▶ _Your goal_:
Write out, from the entries below, exactly the lines that run between the lines holding "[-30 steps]" and "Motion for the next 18", inclusive, and stop there.

================================

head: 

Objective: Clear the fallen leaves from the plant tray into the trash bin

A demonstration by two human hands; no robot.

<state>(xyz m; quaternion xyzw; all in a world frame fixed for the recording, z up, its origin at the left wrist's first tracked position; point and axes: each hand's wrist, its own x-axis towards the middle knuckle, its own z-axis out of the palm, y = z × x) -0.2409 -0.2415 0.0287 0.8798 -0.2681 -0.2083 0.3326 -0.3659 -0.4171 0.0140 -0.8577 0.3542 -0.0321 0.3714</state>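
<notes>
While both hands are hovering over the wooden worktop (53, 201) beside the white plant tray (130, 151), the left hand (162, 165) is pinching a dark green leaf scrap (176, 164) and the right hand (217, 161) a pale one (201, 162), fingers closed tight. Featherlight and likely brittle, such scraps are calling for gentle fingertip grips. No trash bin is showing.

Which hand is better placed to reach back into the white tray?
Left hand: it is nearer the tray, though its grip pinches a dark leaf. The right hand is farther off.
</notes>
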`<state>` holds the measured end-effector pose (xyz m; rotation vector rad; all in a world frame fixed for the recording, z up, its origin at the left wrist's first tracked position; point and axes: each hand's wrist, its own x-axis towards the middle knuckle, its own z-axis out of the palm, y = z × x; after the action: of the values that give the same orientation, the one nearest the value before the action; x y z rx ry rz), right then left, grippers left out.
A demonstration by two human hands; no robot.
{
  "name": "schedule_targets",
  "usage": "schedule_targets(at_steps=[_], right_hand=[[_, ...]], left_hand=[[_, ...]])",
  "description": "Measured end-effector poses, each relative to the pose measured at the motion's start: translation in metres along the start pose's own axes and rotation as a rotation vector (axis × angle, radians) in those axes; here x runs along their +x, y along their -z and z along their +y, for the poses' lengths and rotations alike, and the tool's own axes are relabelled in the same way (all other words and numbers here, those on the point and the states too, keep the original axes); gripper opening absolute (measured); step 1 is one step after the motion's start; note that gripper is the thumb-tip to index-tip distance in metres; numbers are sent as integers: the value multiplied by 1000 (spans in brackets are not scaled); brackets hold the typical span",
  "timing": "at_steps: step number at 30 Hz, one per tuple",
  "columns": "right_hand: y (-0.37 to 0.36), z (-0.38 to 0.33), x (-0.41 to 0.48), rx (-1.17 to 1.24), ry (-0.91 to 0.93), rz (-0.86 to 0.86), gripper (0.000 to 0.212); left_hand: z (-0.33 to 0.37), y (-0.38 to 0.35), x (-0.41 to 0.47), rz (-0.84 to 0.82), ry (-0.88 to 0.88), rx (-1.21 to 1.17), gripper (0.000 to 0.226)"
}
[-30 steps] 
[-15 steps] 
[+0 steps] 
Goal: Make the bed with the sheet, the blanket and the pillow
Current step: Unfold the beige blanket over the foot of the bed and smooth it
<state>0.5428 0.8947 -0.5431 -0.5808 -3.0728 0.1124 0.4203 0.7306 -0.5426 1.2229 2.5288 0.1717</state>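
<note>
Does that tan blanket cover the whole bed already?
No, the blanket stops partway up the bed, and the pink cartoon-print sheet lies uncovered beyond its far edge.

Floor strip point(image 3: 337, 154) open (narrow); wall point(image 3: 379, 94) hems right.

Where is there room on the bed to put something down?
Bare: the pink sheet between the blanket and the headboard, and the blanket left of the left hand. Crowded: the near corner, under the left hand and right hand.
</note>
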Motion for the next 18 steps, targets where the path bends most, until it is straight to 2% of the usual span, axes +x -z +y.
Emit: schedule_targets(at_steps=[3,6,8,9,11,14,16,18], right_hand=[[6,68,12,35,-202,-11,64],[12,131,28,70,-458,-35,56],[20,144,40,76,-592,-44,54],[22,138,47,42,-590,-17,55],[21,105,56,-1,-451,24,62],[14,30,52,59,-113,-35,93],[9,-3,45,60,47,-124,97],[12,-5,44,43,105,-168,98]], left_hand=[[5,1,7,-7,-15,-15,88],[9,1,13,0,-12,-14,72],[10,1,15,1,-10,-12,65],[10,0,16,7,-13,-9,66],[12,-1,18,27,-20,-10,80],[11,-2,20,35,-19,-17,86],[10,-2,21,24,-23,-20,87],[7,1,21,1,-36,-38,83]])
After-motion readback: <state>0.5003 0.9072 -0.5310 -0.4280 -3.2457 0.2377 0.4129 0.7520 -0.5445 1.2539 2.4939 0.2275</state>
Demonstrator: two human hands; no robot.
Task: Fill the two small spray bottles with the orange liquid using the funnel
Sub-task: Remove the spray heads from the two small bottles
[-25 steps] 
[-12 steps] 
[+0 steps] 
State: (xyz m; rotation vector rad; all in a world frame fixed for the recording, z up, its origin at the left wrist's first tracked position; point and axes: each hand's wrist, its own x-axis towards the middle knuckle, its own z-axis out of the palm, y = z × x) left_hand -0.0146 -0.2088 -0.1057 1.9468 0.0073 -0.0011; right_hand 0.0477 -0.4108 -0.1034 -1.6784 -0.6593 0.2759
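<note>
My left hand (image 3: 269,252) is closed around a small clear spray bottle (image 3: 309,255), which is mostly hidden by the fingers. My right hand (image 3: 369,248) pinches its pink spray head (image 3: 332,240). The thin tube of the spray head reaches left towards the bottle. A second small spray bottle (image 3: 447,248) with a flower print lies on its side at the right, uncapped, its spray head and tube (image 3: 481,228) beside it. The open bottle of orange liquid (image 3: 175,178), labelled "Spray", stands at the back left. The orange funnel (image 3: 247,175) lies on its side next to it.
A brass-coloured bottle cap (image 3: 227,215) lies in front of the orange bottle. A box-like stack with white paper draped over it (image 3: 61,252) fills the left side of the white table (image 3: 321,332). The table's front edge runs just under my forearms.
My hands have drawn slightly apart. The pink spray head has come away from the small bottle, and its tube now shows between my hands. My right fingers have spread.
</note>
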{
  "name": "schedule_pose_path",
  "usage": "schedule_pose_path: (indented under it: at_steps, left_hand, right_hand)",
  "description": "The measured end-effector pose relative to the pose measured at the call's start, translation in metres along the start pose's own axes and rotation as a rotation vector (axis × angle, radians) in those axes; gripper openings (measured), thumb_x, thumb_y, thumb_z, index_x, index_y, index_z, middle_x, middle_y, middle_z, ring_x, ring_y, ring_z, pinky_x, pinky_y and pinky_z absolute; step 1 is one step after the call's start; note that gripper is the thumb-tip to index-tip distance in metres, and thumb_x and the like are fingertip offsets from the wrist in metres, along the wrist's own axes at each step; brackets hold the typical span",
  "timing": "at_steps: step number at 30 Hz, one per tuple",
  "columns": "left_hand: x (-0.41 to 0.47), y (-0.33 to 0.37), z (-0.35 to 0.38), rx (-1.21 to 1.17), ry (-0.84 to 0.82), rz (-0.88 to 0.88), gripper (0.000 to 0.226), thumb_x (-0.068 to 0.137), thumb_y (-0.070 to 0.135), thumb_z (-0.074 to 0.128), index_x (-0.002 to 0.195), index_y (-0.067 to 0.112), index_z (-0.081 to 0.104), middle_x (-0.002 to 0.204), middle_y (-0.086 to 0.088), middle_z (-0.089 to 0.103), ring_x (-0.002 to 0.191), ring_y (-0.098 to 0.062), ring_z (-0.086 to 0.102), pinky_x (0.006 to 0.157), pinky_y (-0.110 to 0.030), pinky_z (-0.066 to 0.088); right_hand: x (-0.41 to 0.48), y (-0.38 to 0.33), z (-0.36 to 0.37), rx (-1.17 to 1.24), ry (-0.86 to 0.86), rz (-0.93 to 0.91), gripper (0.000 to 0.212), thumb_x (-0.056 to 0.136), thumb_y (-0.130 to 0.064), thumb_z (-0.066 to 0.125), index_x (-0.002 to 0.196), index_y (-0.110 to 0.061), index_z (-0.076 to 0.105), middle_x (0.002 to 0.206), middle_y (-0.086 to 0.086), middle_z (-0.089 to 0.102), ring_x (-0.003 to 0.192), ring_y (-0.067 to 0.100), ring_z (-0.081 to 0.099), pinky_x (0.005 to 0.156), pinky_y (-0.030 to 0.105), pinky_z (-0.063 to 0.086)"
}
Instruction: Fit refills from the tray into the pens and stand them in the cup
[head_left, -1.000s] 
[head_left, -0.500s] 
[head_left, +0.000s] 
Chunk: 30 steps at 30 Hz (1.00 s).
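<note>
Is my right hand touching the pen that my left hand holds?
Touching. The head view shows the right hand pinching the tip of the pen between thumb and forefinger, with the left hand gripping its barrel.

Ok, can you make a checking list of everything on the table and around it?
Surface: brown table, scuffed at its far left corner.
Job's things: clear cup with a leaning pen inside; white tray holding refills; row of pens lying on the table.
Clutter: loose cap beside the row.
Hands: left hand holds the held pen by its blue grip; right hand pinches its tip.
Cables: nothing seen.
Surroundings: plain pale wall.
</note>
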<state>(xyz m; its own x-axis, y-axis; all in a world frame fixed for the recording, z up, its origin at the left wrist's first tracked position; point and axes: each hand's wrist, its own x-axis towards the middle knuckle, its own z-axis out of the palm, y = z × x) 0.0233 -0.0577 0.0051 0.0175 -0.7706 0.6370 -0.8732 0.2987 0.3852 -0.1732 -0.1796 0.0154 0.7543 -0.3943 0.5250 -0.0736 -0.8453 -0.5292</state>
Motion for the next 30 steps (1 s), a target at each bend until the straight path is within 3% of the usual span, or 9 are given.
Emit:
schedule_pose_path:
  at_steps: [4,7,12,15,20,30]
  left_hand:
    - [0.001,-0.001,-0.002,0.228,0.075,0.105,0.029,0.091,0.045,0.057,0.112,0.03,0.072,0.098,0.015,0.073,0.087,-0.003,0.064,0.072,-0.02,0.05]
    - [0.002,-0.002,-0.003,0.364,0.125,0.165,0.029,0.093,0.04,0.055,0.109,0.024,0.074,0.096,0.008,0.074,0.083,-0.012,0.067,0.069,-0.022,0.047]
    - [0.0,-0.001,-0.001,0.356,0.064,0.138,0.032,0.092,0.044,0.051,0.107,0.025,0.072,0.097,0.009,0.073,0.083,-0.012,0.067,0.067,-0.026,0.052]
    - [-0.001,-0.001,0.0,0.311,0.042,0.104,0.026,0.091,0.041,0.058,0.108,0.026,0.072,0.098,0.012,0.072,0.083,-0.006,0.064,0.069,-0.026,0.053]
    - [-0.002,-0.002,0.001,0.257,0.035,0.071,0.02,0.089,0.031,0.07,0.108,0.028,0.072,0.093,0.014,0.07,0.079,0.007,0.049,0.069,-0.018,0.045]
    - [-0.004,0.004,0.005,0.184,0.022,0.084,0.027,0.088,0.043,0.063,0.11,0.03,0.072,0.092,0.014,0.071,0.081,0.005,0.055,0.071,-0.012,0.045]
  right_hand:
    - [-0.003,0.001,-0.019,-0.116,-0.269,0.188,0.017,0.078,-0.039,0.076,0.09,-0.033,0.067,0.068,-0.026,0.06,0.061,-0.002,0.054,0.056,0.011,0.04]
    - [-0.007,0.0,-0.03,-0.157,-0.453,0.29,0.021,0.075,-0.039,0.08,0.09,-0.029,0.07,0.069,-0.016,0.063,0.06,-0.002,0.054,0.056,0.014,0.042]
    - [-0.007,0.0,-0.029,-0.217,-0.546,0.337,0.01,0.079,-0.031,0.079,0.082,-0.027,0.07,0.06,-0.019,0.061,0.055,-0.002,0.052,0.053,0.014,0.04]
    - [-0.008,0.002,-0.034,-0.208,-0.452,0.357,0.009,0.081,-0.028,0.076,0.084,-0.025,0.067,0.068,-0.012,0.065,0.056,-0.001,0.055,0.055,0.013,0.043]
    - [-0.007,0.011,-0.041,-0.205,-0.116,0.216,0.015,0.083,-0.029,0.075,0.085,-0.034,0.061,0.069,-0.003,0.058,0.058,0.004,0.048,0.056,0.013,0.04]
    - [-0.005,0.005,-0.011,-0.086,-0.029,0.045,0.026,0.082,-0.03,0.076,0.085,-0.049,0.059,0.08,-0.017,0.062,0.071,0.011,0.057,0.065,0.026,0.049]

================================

▶ _Worked solution_:
[-30 steps] 
[-15 steps] 
[+0 steps] 
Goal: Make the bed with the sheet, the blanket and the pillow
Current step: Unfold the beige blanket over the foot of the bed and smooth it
<state>0.5428 0.8947 -0.5431 -0.5808 -3.0728 0.1124 0.4203 0.7306 -0.5426 1.2229 2.5288 0.1717</state>
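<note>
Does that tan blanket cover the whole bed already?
No, the blanket stops partway up the bed, and the pink cartoon-print sheet lies uncovered beyond its far edge.

Floor strip point(image 3: 337, 154) open (narrow); wall point(image 3: 379, 94) hems right.

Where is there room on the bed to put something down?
Bare: the pink sheet between the blanket and the headboard, and the blanket left of the left hand. Crowded: the near corner, under the left hand and right hand.
</note>
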Motion for the next 18 steps, targets where the path bends most, until it is straight to 2% of the usual span, axes +x -z +y.

No more is needed for this exercise.